# [What is expected]
Write out only the lines from the start of the entries up to and including the line with "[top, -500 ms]"; please skip the pictures.

** Records for the exercise follows **

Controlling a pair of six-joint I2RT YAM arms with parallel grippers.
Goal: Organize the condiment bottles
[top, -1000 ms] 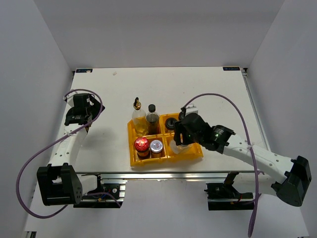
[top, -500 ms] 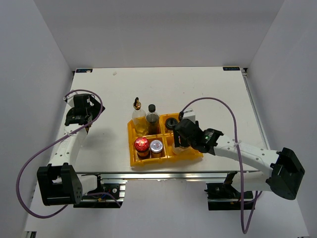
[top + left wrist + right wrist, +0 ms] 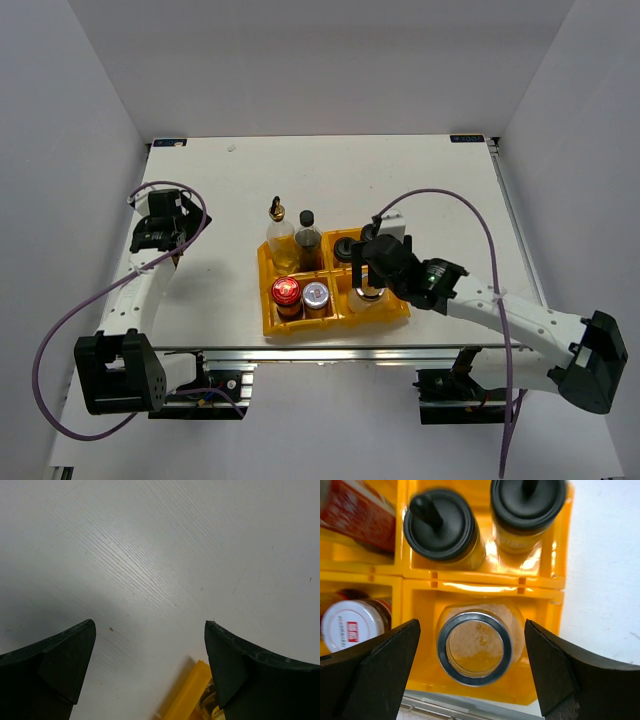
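Observation:
The yellow tray holds the bottles. The clear gold-topped bottle and the tall dark black-capped bottle stand in its far left compartment. The red-lidded jar and the silver-lidded jar stand near left. Two black-lidded shakers stand far right. The wide clear jar stands upright in the near right compartment. My right gripper is open above this jar, one finger on each side, not touching it. My left gripper is open and empty over bare table.
The tray sits close to the table's near edge, with the metal rail just beyond it. A tray corner shows at the bottom of the left wrist view. The left gripper hovers at the table's left side.
My right gripper has shifted slightly back over the tray's right side, and the wide clear jar now stands free between its open fingers. The left arm has not moved.

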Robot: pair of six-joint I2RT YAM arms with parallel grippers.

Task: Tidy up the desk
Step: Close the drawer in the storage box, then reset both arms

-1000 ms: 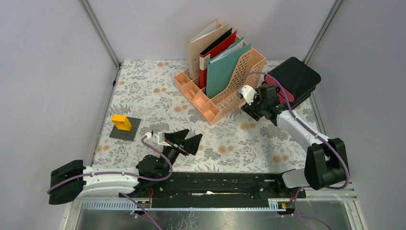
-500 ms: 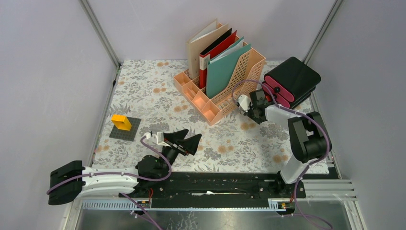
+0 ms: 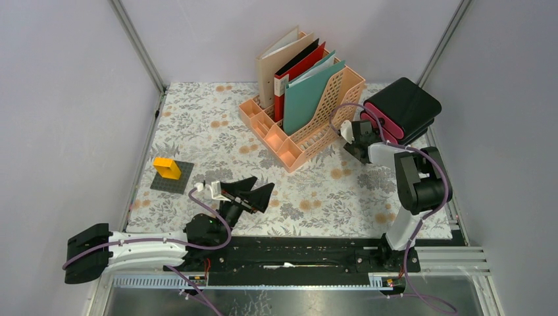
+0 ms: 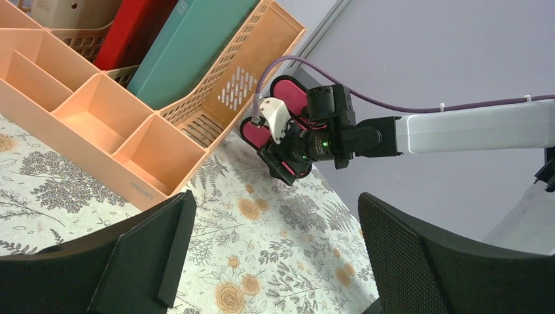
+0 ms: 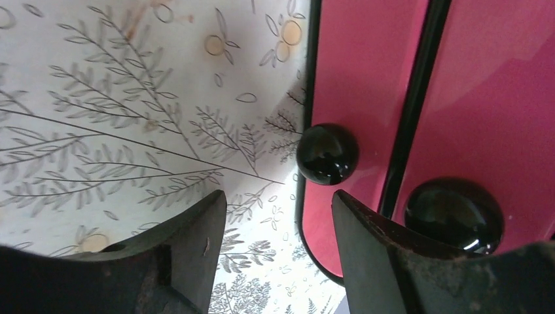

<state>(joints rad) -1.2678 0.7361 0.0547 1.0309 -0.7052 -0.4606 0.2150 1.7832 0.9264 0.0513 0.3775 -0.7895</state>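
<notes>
You will find the desk [image 3: 197,125] filling the floor of the grey-walled enclosure, directly beyond the arm bases, under a whitish cloth printed with grey leaves and orange flowers. At the far centre stands a peach file rack [image 3: 332,99], set at an angle, with a beige folder [image 3: 273,66], a red folder [image 3: 299,66] and a teal folder [image 3: 309,95] upright in its slots; its small front compartments hold nothing that can be seen. In the far right corner sits a black drawer box [image 3: 405,105] with two pink drawer fronts, each carrying a round black knob [image 5: 327,154]. Near the left edge lies a dark grey plate [image 3: 181,179] with a yellow block [image 3: 167,168] standing on it. Your right gripper [image 5: 278,212] is low over the cloth, between the rack and the drawer box, pointed at the pink fronts; its jaws stand apart with nothing between them, and the smaller-looking knob lies just beyond the gap, untouched. Your left gripper [image 3: 253,191] hangs over the near centre-left of the desk, jaws spread wide and holding nothing, well apart from the plate and the rack.
</notes>
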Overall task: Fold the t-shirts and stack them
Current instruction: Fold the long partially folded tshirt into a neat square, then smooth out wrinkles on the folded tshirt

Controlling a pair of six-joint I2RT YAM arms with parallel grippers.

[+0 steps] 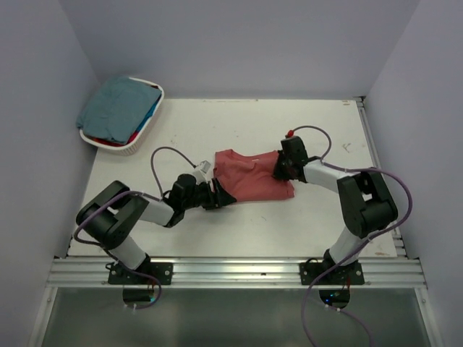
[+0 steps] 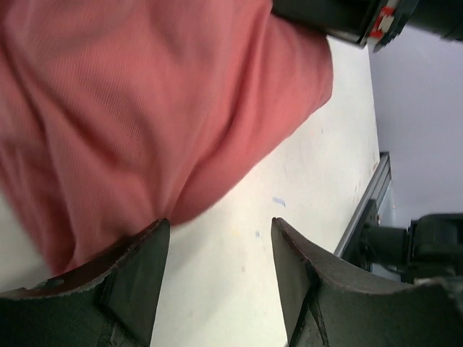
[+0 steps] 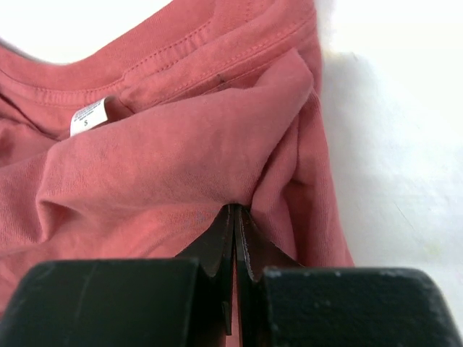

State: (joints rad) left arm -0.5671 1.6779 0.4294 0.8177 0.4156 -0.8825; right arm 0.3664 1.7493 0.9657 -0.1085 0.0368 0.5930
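One brick-red t-shirt (image 1: pixel 253 179) mid-frame, one teal t-shirt (image 1: pixel 116 108) in one white basket (image 1: pixel 139 147) upper left, blue and red bits (image 1: pixel 149 116) alongside, two tools: left tool (image 1: pixel 217 196), right tool (image 1: pixel 280 168).

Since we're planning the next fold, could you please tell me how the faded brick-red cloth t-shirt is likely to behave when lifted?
The faded brick-red cloth t-shirt will likely droop limply: it bunches into soft folds where the right gripper pinches it. It probably weighs little, being thin knit. Pushed, it would likely wrinkle rather than slide flat.
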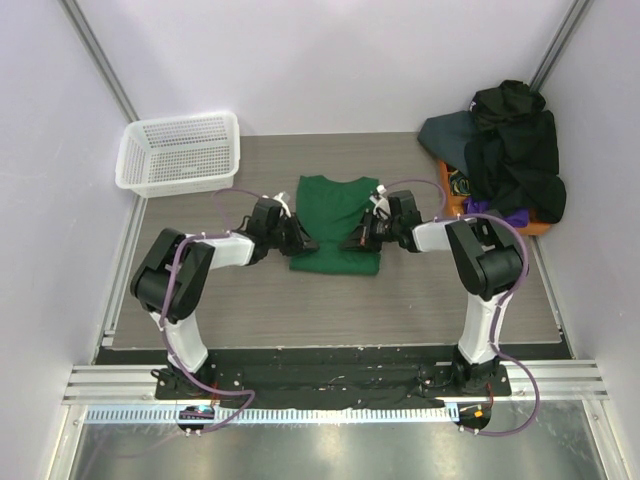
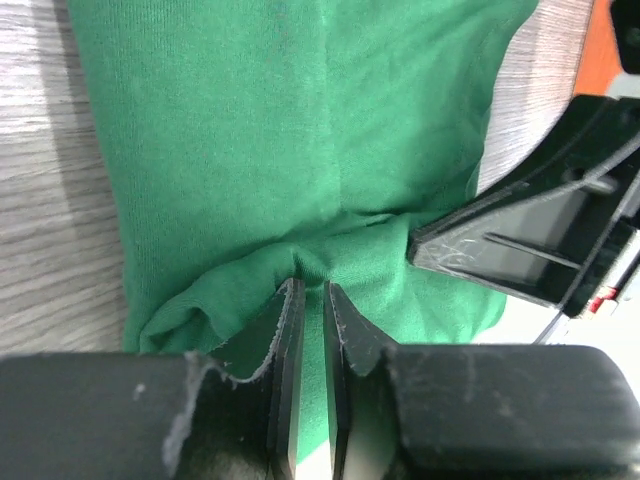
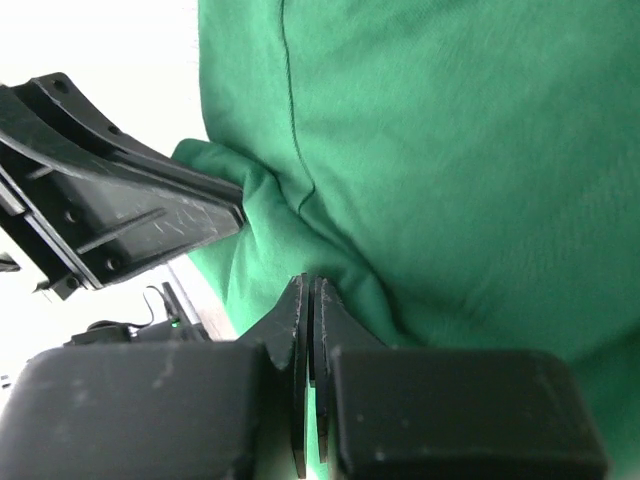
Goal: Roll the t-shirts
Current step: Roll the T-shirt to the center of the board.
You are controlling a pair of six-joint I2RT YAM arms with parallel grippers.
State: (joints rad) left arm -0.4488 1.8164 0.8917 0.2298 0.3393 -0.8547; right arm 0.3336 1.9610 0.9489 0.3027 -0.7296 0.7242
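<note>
A dark green t-shirt [image 1: 337,212] lies as a narrow strip at the middle of the table, collar end far. Its near end is bunched up. My left gripper [image 1: 303,243] is at the near left edge of the strip, shut on a fold of the cloth [image 2: 300,130]; its jaws [image 2: 312,292] stand almost together with green cloth between them. My right gripper [image 1: 360,240] is at the near right edge, shut on the cloth [image 3: 450,150]; its tips [image 3: 307,285] pinch a thin fold. Each wrist view shows the other gripper across the shirt, the right one [image 2: 530,250] and the left one [image 3: 110,220].
A white mesh basket [image 1: 180,150] stands at the far left. An orange tray [image 1: 540,228] at the far right holds a pile of dark clothes [image 1: 510,150]. Walls close in on both sides of the wooden table top [image 1: 250,310].
</note>
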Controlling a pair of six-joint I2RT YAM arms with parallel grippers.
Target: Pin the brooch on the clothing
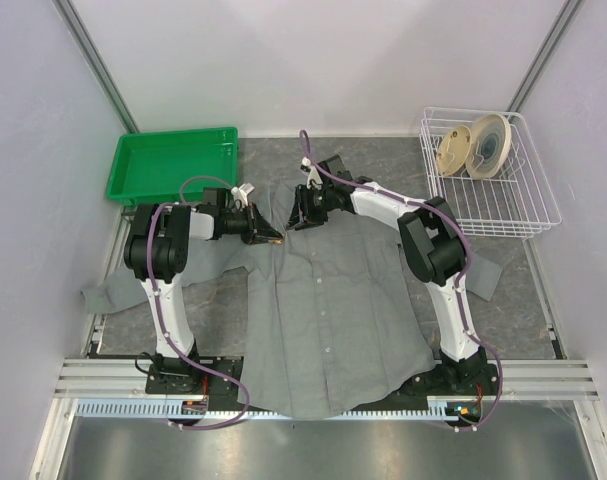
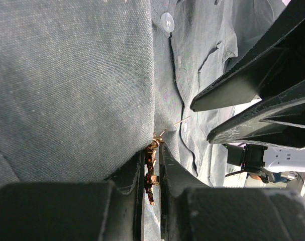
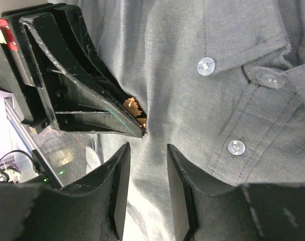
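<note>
Left of the grey shirt, beyond its sleeve, a green tray sits on the table. On the shirt's upper front, just left of the button row, the left gripper lies low against the cloth. Its jaws are pinched tight on the brooch, a small orange-gold piece held between the fingertips and touching the fabric. Just right of it, near the shirt's collar, the right gripper points at the left one. Its jaws stand apart and hold nothing, with only shirt cloth below. Well right of the shirt stands a white wire basket with round discs inside.
</note>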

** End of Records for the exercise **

# [Result below]
Controlling a pair of six-joint I2RT YAM arms with parallel grippers.
Goal: Organize the condiment bottles
[top, -1000 ms] 
[top, -500 ms] 

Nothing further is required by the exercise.